• TASK ITEM: Starting with the line that contains "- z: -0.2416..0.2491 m" and stopping after the line that contains "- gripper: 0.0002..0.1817", copy the entries below exactly. Include nothing else.

=== Section Start ===

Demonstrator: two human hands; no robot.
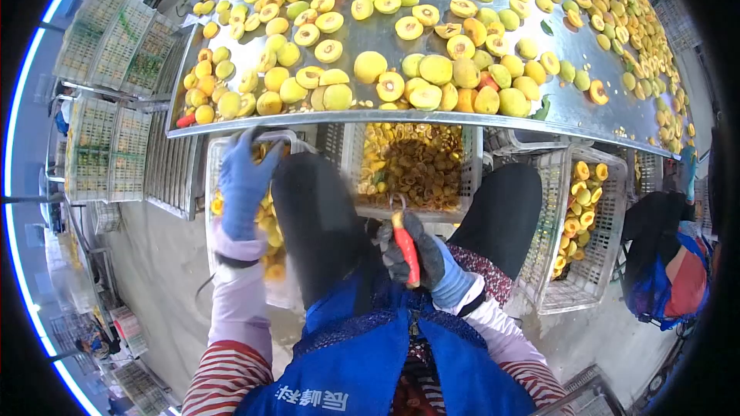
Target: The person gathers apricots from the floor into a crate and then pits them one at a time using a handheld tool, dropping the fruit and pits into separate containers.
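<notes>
My left hand [248, 177], in a blue glove, hangs over the crate of cut fruit [270, 223] at the left, just below the table's edge. Its fingers are spread, slightly blurred, with nothing seen between them. In front of my torso, my right hand [412, 254], in a dark-palmed glove, is wrapped round a red-handled tool [406, 246] with a curved metal tip pointing up. Between my knees stands a crate [351, 177] holding yellow fruit pieces and brown pits. Halved and whole yellow-green fruits [436, 69] lie along the near part of the metal table [370, 116].
Another crate [539, 246] with fruit halves stands right of my right knee. At the far right sits a co-worker [682, 270] with a gloved hand near the table. Stacked crates [92, 146] and a slatted metal rack [168, 162] are at the left.
</notes>
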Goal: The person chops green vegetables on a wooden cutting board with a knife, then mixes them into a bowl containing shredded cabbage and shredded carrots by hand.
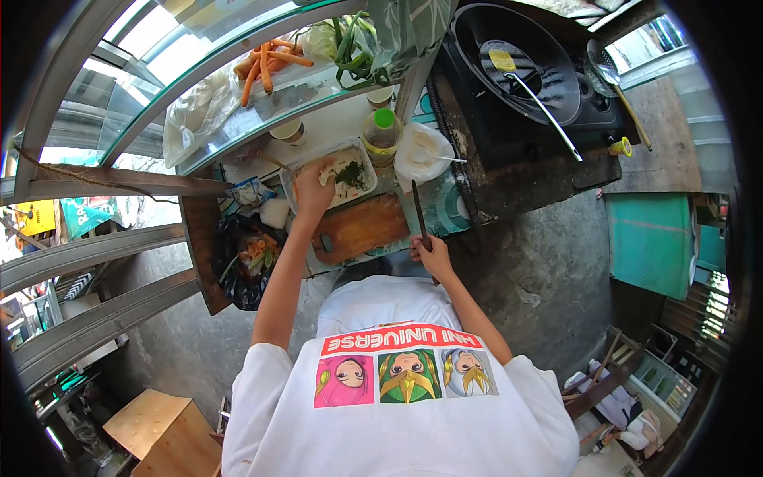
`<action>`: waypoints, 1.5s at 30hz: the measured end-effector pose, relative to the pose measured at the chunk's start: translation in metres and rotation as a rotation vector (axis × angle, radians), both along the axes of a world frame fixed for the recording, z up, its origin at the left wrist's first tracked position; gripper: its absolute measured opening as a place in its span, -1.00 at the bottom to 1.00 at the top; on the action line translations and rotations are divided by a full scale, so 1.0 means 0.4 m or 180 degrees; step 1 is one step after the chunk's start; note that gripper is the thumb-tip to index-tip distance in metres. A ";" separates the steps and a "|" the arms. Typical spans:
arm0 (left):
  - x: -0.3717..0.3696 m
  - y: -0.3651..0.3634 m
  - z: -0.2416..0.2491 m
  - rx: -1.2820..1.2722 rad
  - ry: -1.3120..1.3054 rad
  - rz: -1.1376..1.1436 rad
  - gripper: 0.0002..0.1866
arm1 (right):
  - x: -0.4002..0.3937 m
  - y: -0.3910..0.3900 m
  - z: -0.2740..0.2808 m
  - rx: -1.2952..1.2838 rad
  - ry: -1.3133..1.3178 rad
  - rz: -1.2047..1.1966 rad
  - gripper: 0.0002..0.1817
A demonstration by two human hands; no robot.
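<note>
Left hand [315, 187], fingers curled, at plastic tub [373, 183] near chopped greens [350, 173]; cannot tell if gripping. Right hand [431, 256] closed round knife [419, 208] beside cutting board [367, 229].

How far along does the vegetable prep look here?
Seemingly done: chopped greens lie in the tub, scraps fill the black bag, and the cutting board is bare. In hand: the left hand is in the tub, its grip hidden; the right hand holds the knife. Possibly left: the carrots are uncut, and no food shows in the pan.
</note>
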State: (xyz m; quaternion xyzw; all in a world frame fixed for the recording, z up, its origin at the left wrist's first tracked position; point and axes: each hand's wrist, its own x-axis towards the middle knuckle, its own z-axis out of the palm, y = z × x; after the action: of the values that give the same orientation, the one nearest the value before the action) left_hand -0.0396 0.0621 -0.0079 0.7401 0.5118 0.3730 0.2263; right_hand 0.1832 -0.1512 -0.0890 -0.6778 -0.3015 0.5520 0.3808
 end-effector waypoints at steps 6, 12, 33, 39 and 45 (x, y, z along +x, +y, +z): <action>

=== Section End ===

• TASK ANSWER:
  - z: -0.2416..0.2491 m
  - rx: -1.2820..1.2722 rad
  - ry: -1.3120..1.3054 rad
  - rz: -1.1376..1.1436 rad
  - gripper: 0.0002..0.1866
arm1 (right):
  - x: -0.4002..0.3937 m
  - y: -0.3910..0.3900 m
  - z: -0.2740..0.2808 m
  - rx: -1.2952..1.2838 rad
  - ry: -1.3133..1.3178 rad
  - rz: -1.2047..1.1966 rad
  - gripper: 0.0002..0.1817

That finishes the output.